◆ TASK OBJECTIVE:
Print the data exactly. Pictures stay out.
· · · · ·
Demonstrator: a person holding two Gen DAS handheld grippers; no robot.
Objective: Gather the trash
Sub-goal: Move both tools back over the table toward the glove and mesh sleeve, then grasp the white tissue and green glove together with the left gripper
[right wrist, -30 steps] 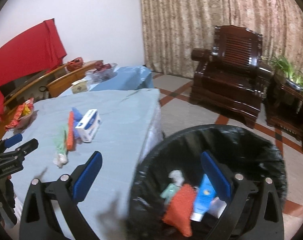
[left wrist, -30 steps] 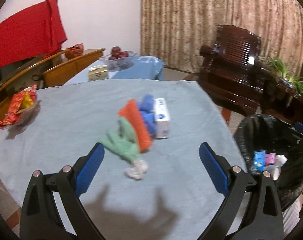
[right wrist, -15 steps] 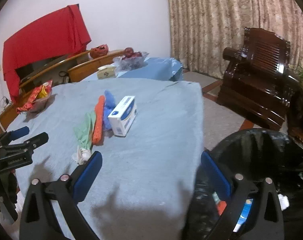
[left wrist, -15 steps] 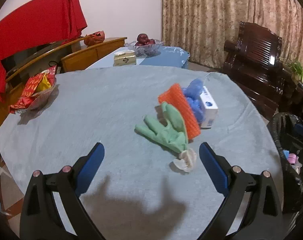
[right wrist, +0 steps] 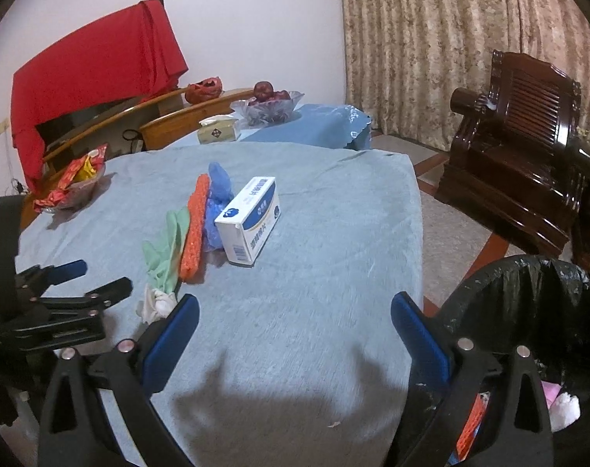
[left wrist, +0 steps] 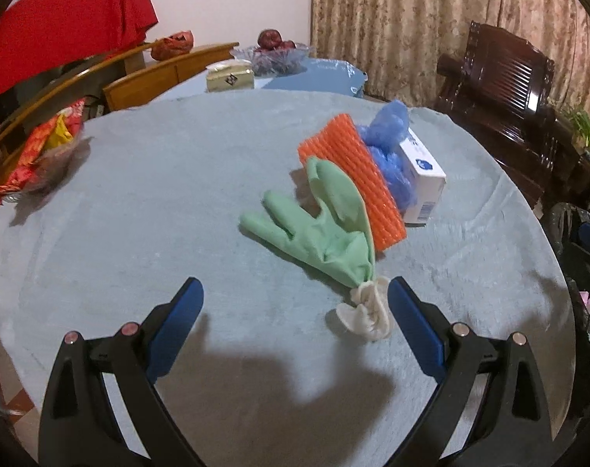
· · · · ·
◆ ANSWER TO THE PROBLEM:
Demonstrator: a person holding two Gen DAS handheld grippers; no robot.
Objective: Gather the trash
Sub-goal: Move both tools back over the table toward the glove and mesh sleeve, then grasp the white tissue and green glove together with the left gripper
[right wrist, -30 steps] 
[left wrist, -30 steps] 
[right wrist, -15 steps] 
[left wrist, -15 steps] 
[right wrist, +0 steps] 
[left wrist, +0 steps] 

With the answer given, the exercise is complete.